MECHANISMS OF HORMONAL ACTION
Hormones act by binding to specific receptors of target cells to form a complex (Figure 7.6) that elicits a cellular response. Only the target tissue will express the receptor for a given hormone and be able to respond to it. Hormone receptors may be located on the surface of the cell or within the cell respectively. Hormones that bind to the former function through what are called second messenger systems, the hormone being the primary or first messenger. Second messengers are small Mr water-soluble molecules and ions that are generally able to move freely throughout the cell. The most common secondary messengers are cyclic adenosine monophosphate (cAMP), the structurally related cyclic guanosine monophosphate (cGMP), Ca2+, inositol triphosphate (IP3), and diacylglycerol (DAG) whose structures are shown in Figure 7.7.
Extracellular receptors are transmembrane proteins that have an extracellular and an intracellular portion joined by a transmembrane domain. Binding of the hormone to the extracellular portion changes the conformation or shape of the complex, such that the intracellular part can catalyze changes to the concentration of the second messenger in the cytosol and amplify the initial signal, that is the binding of the hormone, to produce marked changes in the activities of existing proteins in the target cell.

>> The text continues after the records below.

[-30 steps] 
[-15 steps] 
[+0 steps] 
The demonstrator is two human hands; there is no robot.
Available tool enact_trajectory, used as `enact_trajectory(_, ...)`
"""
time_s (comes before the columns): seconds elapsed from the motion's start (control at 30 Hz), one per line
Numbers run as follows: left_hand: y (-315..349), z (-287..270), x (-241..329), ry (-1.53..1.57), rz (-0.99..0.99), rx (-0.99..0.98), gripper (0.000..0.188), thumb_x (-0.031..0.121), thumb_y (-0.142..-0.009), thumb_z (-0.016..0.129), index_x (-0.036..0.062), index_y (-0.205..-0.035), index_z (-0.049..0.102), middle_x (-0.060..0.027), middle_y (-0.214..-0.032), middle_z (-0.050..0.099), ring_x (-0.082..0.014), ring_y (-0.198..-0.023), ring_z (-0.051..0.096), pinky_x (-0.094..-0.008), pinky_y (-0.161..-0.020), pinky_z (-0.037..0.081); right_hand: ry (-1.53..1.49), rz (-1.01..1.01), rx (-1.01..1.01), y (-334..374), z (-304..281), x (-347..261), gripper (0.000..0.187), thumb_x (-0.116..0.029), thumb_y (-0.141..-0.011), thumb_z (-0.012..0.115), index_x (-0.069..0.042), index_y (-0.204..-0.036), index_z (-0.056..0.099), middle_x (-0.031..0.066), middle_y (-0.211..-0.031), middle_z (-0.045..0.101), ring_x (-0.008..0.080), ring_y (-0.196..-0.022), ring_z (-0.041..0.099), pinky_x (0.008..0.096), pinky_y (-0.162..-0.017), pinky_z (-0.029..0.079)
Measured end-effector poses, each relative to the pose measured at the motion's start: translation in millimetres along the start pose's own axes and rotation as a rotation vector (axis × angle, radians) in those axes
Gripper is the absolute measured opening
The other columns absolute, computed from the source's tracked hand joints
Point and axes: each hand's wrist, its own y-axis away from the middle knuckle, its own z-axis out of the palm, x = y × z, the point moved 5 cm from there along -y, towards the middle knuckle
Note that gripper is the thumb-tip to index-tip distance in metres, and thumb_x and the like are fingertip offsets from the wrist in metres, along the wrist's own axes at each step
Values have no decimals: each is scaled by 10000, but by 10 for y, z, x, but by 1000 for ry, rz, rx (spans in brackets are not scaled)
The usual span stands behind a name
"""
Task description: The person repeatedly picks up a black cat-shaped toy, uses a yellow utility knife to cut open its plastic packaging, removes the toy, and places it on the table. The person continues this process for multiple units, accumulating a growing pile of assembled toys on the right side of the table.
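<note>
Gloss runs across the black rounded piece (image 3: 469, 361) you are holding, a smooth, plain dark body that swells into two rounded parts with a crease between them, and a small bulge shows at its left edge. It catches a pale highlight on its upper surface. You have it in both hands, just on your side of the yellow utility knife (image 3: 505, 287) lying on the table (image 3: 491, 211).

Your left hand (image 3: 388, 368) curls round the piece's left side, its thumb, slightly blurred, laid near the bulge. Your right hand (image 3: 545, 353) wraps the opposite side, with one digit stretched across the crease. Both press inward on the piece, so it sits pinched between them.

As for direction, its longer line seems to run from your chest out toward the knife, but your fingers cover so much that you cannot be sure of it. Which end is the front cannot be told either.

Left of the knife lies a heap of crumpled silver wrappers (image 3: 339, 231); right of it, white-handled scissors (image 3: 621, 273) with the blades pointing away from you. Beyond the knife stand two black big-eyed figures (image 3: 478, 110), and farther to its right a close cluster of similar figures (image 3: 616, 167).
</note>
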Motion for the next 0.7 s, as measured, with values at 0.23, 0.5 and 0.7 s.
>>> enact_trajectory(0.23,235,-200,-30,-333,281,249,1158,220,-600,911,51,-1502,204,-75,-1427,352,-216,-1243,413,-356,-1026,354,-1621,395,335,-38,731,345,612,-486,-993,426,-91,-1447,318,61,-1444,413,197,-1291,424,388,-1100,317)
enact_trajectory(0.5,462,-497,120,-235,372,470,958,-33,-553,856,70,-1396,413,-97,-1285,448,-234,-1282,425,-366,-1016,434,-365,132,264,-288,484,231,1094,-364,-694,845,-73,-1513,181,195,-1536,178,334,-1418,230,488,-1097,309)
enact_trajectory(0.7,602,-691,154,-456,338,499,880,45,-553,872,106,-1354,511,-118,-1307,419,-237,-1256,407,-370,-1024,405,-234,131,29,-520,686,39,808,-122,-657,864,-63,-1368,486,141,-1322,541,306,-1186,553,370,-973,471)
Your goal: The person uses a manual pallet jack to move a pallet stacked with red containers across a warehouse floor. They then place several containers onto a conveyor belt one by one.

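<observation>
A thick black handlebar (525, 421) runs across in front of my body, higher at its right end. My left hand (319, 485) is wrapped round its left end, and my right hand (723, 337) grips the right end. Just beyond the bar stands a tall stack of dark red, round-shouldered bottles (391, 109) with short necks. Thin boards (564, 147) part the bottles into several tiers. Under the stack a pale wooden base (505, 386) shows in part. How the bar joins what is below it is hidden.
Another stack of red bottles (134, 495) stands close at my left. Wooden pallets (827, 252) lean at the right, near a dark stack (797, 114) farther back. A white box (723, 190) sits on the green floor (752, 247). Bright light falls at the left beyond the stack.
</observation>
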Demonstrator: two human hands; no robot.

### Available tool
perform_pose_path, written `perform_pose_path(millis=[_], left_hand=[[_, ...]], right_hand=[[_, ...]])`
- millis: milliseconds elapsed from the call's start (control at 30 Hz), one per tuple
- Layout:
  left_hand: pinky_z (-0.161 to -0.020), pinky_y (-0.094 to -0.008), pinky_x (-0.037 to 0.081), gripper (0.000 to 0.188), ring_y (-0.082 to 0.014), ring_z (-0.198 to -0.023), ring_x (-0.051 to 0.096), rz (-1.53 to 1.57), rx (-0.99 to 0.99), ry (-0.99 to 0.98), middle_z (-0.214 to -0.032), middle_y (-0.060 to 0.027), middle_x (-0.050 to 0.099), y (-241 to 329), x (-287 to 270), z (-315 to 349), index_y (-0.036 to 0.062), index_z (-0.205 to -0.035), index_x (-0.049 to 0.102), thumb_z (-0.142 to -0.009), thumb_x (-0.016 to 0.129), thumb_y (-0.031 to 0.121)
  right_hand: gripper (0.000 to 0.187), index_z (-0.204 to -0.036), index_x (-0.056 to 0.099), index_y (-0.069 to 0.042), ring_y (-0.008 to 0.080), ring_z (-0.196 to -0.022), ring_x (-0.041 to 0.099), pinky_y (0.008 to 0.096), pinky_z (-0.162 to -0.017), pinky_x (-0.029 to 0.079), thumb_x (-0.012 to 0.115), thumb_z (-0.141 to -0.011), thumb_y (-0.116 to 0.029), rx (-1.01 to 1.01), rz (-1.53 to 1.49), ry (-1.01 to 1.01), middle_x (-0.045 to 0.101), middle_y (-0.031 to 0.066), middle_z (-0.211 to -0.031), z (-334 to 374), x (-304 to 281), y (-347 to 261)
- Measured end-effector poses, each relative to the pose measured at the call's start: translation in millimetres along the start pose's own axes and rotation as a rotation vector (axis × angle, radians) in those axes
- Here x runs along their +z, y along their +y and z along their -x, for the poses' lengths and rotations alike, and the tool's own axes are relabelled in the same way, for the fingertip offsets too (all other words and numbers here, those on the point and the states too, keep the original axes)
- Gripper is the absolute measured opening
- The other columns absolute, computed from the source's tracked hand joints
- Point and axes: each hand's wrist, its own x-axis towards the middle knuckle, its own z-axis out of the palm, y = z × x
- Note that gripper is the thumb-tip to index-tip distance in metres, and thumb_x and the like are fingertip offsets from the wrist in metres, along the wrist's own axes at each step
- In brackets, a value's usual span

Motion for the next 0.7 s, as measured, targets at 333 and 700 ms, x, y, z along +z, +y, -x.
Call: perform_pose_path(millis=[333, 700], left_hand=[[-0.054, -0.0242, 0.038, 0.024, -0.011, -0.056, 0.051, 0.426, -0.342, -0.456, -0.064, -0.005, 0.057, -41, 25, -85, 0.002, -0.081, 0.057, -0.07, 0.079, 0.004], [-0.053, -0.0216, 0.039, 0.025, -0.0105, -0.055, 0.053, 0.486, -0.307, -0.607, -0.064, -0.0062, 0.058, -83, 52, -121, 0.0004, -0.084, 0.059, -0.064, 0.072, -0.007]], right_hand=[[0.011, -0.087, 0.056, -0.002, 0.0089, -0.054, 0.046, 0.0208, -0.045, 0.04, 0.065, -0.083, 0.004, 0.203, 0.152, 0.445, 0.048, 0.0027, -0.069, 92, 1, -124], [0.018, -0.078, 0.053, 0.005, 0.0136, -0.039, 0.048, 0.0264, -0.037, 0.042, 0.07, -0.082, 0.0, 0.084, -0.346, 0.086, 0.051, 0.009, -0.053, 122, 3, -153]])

Amine and peptide and protein hormones are water soluble and cannot easily cross the lipid layer of the plasma membrane. These hormones bind to surface receptors on the plasma membrane (Figure 7.8). G-protein-coupled receptors are the most common cell surface receptors and binding to these results in the activation of adenylate kinase, through a number of proteins whose conformations are changed in turn. Activated adenylate kinase catalyzes the conversion of ATP to the secondary messenger cAMP, whose concentration in the cytoplasm therefore increases.
ATP + H2O ® cAMP + PPi
Cyclic AMP, in turn, stimulates protein kinase which then catalyzes the phosphorylation of specific enzymes in the cytosol. Depending on the enzyme, phosphorylation can cause an increase or decrease in activity. A phosphodiesterase inactivates cAMP by hydrolyzing it to AMP and prevents its accumulation in the cytoplasm.
Hormones that recognize intracellular receptors function in an entirely different fashion. Such hormones are able directly to enter the cell where
they regulate the synthesis of proteins. For example, steroid hormones are hydrophobic and lipid soluble and so diffuse directly through the plasma membrane into the cytoplasm of target cells. Thyroid hormones enter their target cells by facilitated diffusion. In the cytoplasm, steroid and thyroid hormones bind to intracellular receptors forming hormone–receptor complexes (Figure 7.10). The complex then interacts with the DNA of specific genes in the nucleus to switch their transcription on or off, allowing or preventing the production of appropriate mRNA molecules respectively. Thus the cell’s production of proteins, such as enzymes, is regulated to produce a physiological response to the hormone.